The Abuja Call is built around seven pillars of action… leadership at national, regional and continental levels; resource mobilisation; protection of rights; poverty reduction; strengthening healthcare systems through disease prevention, treatment, care and support; access to affordable medicines and technologies; research and development accelerating implementation and increasing quality of partnerships, monitoring, evaluation and reporting.
The Call provides a framework for actions at national, regional and continental levels with diversified players including civil society, private sector and development partners.

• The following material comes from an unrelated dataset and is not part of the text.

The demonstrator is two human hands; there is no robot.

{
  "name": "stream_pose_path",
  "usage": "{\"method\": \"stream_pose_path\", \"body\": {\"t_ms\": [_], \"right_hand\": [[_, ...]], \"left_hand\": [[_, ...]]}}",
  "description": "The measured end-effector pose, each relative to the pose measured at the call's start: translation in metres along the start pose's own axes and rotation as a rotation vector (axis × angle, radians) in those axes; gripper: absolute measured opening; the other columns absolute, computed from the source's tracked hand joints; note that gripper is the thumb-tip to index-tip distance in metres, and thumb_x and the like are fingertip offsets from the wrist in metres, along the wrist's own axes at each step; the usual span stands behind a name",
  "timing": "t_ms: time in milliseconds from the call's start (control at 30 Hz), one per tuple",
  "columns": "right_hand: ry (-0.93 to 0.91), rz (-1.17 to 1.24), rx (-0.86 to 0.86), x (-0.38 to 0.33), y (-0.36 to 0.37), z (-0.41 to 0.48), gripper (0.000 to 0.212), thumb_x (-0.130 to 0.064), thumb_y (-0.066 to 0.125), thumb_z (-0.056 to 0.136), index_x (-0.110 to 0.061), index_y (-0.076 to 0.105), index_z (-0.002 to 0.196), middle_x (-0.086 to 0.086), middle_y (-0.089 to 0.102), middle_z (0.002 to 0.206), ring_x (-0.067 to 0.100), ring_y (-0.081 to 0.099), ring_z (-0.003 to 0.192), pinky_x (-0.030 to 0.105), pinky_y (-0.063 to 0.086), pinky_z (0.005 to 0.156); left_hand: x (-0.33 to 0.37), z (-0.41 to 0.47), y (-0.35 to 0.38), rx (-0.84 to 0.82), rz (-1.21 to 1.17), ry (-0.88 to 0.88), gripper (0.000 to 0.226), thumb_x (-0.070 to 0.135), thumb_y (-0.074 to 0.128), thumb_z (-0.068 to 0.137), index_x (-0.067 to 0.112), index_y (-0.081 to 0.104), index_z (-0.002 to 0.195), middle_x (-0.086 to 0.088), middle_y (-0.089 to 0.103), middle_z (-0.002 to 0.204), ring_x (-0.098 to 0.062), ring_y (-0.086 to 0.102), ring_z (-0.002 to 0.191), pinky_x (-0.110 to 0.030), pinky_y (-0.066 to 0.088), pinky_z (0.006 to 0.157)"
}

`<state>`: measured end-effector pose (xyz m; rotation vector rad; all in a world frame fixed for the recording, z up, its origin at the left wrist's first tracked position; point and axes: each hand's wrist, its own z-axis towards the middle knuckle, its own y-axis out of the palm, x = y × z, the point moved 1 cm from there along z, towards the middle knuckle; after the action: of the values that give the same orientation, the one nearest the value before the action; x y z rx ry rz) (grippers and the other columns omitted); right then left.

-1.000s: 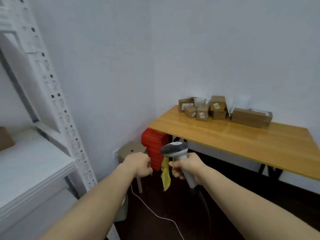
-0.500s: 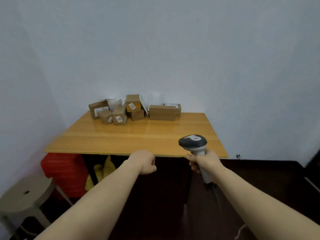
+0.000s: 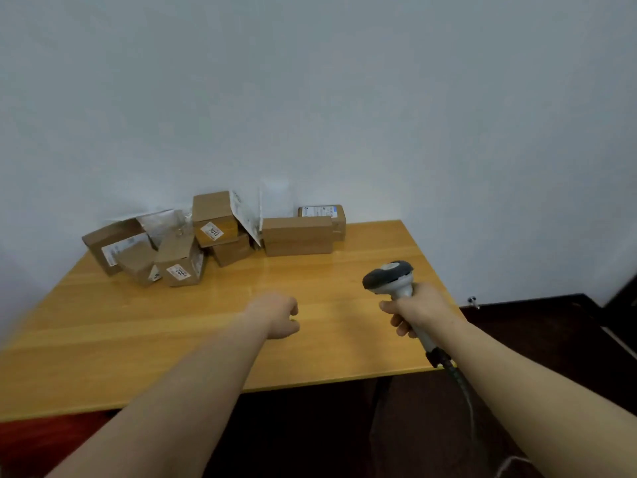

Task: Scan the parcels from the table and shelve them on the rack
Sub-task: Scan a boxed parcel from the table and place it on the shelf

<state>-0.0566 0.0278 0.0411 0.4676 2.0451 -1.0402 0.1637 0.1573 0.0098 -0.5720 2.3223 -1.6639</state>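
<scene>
Since half a second ago both arms have come forward over the table (image 3: 103, 343), now close below. The right hand (image 3: 418, 310) is clamped round the handle of the scanner (image 3: 387, 277); the left hand (image 3: 277, 315) is curled into a fist and, as far as this angle shows, holds nothing. The parcels (image 3: 213, 236) lie heaped at the table's far left, against the wall, well apart from both hands. Best to lift one front parcel clear, label up, then aim squarely.

The person is showing the left forearm (image 3: 193, 391) and the right forearm (image 3: 517, 381) bare from the lower edge of view to the wrists. The left hand (image 3: 275, 315) and the right hand (image 3: 422, 310) are likewise going uncovered.
</scene>
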Motion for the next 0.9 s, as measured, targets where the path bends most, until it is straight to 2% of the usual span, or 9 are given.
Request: {"method": "stream_pose_path", "body": {"t_ms": [133, 200, 400, 533, 633, 767, 900], "right_hand": [[0.025, -0.060, -0.013, -0.018, 0.000, 0.051, 0.015, -0.021, 0.068, 0.086, -0.008, 0.062, 0.082, 0.006, 0.064, 0.062, 0.016, 0.057, 0.045, 0.026, 0.043, 0.049], [0.028, -0.046, -0.024, -0.029, 0.003, 0.076, 0.015, -0.020, 0.068, 0.086, -0.007, 0.062, 0.082, 0.007, 0.063, 0.063, 0.017, 0.056, 0.046, 0.026, 0.043, 0.049], [0.081, 0.116, -0.068, -0.060, 0.013, 0.160, 0.013, -0.013, 0.070, 0.087, -0.004, 0.062, 0.081, 0.009, 0.060, 0.061, 0.017, 0.052, 0.043, 0.024, 0.041, 0.044], [0.058, 0.204, -0.102, -0.076, 0.011, 0.227, 0.014, -0.013, 0.069, 0.087, -0.005, 0.059, 0.083, 0.009, 0.059, 0.061, 0.016, 0.052, 0.043, 0.024, 0.042, 0.042], [0.096, 0.261, -0.128, -0.078, 0.009, 0.276, 0.014, -0.013, 0.070, 0.087, -0.005, 0.059, 0.082, 0.009, 0.060, 0.059, 0.016, 0.053, 0.042, 0.024, 0.043, 0.042], [0.182, 0.333, -0.188, -0.077, 0.015, 0.323, 0.014, -0.011, 0.070, 0.087, -0.003, 0.059, 0.082, 0.011, 0.059, 0.061, 0.019, 0.054, 0.046, 0.027, 0.043, 0.047], [0.211, 0.337, -0.238, -0.076, 0.024, 0.349, 0.013, -0.012, 0.070, 0.086, -0.003, 0.060, 0.085, 0.011, 0.059, 0.063, 0.019, 0.055, 0.049, 0.027, 0.044, 0.046]], "left_hand": [[-0.013, 0.051, -0.007, 0.026, -0.039, 0.000, 0.045, 0.036, 0.051, 0.093, 0.021, 0.049, 0.136, -0.001, 0.057, 0.126, -0.022, 0.055, 0.111, -0.029, 0.045, 0.078], [-0.019, 0.074, -0.011, 0.032, -0.053, 0.004, 0.047, 0.036, 0.052, 0.093, 0.020, 0.048, 0.137, -0.001, 0.054, 0.132, -0.022, 0.053, 0.116, -0.031, 0.046, 0.084], [-0.035, 0.155, -0.032, 0.072, -0.019, 0.009, 0.051, 0.031, 0.056, 0.092, 0.022, 0.044, 0.140, -0.001, 0.043, 0.141, -0.021, 0.037, 0.131, -0.036, 0.043, 0.096], [-0.045, 0.220, -0.049, 0.128, -0.002, -0.034, 0.062, 0.021, 0.063, 0.087, 0.022, 0.038, 0.144, -0.002, 0.036, 0.146, -0.021, 0.029, 0.137, -0.037, 0.041, 0.102], [-0.050, 0.275, -0.061, 0.157, -0.024, -0.064, 0.075, 0.011, 0.062, 0.087, 0.016, 0.023, 0.151, -0.005, 0.025, 0.154, -0.023, 0.019, 0.144, -0.039, 0.033, 0.112], [-0.060, 0.330, -0.063, 0.148, -0.018, -0.154, 0.094, 0.011, 0.064, 0.087, 0.011, -0.003, 0.153, -0.006, 0.000, 0.161, -0.024, -0.003, 0.148, -0.043, 0.024, 0.116], [-0.075, 0.365, -0.057, 0.097, 0.000, -0.214, 0.102, 0.009, 0.066, 0.085, 0.010, -0.011, 0.152, -0.006, -0.010, 0.161, -0.024, -0.012, 0.147, -0.045, 0.021, 0.115]]}}
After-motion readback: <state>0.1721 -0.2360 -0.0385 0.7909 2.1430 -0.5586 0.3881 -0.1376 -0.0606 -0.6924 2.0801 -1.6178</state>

The Maputo Plan of Action (MPoA) for the Operationalization of the Sexual and Reproductive Health and Rights (SRHR) Continental Policy Framework seeks to take the African continent closer to its goal of universal access to comprehensive sexual and reproductive health services by 2015.
It was a short-term plan for the period up to 2010 and was later extended to 2015 to coincide with the end of the MDGs. The plan is built upon: integrating Sexual and Reproductive Health (SRH) services into PHC; repositioning family planning developing and promoting youth-friendly services; eliminating unsafe abortion; encouraging quality safe motherhood; mobilizing resources; ensuring commodity security; and monitoring and evaluation.